[[ Source material, beginning ]]
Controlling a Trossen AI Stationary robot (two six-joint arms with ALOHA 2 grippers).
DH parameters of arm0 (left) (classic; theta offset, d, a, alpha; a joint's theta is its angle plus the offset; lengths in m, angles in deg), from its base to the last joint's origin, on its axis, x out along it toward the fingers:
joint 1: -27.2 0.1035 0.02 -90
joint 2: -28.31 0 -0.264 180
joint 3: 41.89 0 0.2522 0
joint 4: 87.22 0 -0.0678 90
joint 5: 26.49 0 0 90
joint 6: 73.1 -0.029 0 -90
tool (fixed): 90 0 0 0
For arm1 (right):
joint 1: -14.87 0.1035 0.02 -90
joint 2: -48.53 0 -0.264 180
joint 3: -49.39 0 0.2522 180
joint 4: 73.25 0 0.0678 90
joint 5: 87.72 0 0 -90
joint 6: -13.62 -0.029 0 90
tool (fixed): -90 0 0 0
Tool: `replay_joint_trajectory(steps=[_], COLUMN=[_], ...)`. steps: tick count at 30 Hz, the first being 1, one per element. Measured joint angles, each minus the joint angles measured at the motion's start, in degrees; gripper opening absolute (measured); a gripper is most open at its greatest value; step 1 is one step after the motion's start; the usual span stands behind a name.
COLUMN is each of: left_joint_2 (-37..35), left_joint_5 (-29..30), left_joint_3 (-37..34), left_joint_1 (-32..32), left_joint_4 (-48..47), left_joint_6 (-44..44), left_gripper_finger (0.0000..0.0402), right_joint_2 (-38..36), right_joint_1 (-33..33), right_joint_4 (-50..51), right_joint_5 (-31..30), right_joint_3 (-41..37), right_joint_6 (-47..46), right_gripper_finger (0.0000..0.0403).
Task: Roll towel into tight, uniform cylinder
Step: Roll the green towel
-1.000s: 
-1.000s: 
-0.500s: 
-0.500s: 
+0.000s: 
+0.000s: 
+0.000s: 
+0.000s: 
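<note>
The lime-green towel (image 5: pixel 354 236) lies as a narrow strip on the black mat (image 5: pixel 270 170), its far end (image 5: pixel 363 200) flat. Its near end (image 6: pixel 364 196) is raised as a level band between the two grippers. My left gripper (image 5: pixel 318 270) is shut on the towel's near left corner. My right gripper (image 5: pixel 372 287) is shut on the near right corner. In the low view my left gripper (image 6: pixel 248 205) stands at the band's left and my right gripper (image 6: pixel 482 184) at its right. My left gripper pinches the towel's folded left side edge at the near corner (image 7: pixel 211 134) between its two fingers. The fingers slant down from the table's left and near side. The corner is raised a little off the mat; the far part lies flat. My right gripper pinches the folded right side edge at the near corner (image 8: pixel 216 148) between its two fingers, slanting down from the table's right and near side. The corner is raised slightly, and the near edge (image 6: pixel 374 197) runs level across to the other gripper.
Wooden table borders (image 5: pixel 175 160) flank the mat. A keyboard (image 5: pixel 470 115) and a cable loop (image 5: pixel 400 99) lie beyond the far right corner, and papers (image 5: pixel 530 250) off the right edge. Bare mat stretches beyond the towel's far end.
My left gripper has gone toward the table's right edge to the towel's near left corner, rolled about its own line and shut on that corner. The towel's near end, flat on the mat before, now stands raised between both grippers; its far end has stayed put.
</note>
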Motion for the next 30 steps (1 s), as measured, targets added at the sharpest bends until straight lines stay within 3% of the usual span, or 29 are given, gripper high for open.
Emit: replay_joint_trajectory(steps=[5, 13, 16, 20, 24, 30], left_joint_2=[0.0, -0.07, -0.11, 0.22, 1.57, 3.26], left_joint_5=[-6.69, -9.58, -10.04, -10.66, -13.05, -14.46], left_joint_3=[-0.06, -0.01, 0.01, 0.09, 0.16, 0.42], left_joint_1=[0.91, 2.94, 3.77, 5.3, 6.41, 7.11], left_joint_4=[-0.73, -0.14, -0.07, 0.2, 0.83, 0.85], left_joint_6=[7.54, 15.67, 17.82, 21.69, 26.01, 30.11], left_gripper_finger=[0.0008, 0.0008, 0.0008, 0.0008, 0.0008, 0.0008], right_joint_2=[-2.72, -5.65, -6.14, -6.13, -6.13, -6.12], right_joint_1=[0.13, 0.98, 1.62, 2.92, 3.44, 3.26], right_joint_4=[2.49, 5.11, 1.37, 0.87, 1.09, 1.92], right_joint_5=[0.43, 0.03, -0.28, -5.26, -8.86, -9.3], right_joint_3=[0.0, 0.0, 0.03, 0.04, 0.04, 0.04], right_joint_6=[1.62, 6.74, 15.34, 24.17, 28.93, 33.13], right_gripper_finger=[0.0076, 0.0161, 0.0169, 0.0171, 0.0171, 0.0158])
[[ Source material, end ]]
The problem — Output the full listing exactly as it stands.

Output for this exercise —
Controlling a Trossen AI Stationary robot (two six-joint arms with ALOHA 2 grippers).
DH parameters of arm0 (left) (classic; theta offset, d, a, alpha; a joint's theta is its angle plus the offset; lengths in m, angles in deg), from its base to the last joint's origin, on its axis, x out along it toward the fingers:
joint 1: -27.2 0.1035 0.02 -90
joint 2: -28.31 0 -0.264 180
joint 3: 41.89 0 0.2522 0
joint 4: 87.22 0 -0.0678 90
joint 5: 26.49 0 0 90
joint 6: 73.1 -0.029 0 -90
tool (fixed): 90 0 0 0
For arm1 (right):
joint 1: -14.87 0.1035 0.02 -90
joint 2: -48.53 0 -0.264 180
joint 3: -49.39 0 0.2522 180
joint 4: 73.25 0 0.0678 90
joint 5: 87.72 0 0 -90
joint 6: -13.62 -0.029 0 90
tool (fixed): -90 0 0 0
Tool: `replay_joint_trajectory(steps=[_], COLUMN=[_], ...)`. steps: tick count at 30 Hz, the first being 1, one per element. Measured joint angles, each minus the joint angles measured at the motion's start, in degrees; gripper opening absolute (measured); a gripper is most open at its greatest value; step 1 is one step after the motion's start; the usual span stands behind a name.
COLUMN is each of: left_joint_2 (-37..35), left_joint_5 (-29..30), left_joint_3 (-37..34), left_joint_1 (-32..32), left_joint_4 (-48..47), left_joint_6 (-44..44), left_gripper_finger (0.0000..0.0402), right_joint_2 (-38..36), right_joint_1 (-33..33), right_joint_4 (-50..51), right_joint_5 (-31..30), right_joint_3 (-41..37), right_joint_6 (-47..46), right_gripper_finger (0.0000..0.0403).
Task: Roll towel into tight, uniform cylinder
Step: Roll the green towel
-1.000s: 
-1.000s: 
-0.500s: 
-0.500s: 
+0.000s: 
+0.000s: 
+0.000s: 
+0.000s: 
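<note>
The lime-green towel (image 5: pixel 354 236) lies as a narrow strip on the black mat (image 5: pixel 270 170), its far end (image 5: pixel 363 200) flat. Its near end (image 6: pixel 364 196) is raised as a level band between the two grippers. My left gripper (image 5: pixel 318 270) is shut on the towel's near left corner. My right gripper (image 5: pixel 372 287) is shut on the near right corner. In the low view my left gripper (image 6: pixel 248 205) stands at the band's left and my right gripper (image 6: pixel 482 184) at its right. My left gripper pinches the towel's folded left side edge at the near corner (image 7: pixel 211 134) between its two fingers. The fingers slant down from the table's left and near side. The corner is raised a little off the mat; the far part lies flat. My right gripper pinches the folded right side edge at the near corner (image 8: pixel 216 148) between its two fingers, slanting down from the table's right and near side. The corner is raised slightly, and the near edge (image 6: pixel 374 197) runs level across to the other gripper.
Wooden table borders (image 5: pixel 175 160) flank the mat. A keyboard (image 5: pixel 470 115) and a cable loop (image 5: pixel 400 99) lie beyond the far right corner, and papers (image 5: pixel 530 250) off the right edge. Bare mat stretches beyond the towel's far end.
My left gripper has gone toward the table's right edge to the towel's near left corner, rolled about its own line and shut on that corner. The towel's near end, flat on the mat before, now stands raised between both grippers; its far end has stayed put.
</note>
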Motion for the next 30 steps (1 s), as measured, targets added at the sharpest bends until straight lines stay within 3% of the usual span, or 29 are given, gripper high for open.
Emit: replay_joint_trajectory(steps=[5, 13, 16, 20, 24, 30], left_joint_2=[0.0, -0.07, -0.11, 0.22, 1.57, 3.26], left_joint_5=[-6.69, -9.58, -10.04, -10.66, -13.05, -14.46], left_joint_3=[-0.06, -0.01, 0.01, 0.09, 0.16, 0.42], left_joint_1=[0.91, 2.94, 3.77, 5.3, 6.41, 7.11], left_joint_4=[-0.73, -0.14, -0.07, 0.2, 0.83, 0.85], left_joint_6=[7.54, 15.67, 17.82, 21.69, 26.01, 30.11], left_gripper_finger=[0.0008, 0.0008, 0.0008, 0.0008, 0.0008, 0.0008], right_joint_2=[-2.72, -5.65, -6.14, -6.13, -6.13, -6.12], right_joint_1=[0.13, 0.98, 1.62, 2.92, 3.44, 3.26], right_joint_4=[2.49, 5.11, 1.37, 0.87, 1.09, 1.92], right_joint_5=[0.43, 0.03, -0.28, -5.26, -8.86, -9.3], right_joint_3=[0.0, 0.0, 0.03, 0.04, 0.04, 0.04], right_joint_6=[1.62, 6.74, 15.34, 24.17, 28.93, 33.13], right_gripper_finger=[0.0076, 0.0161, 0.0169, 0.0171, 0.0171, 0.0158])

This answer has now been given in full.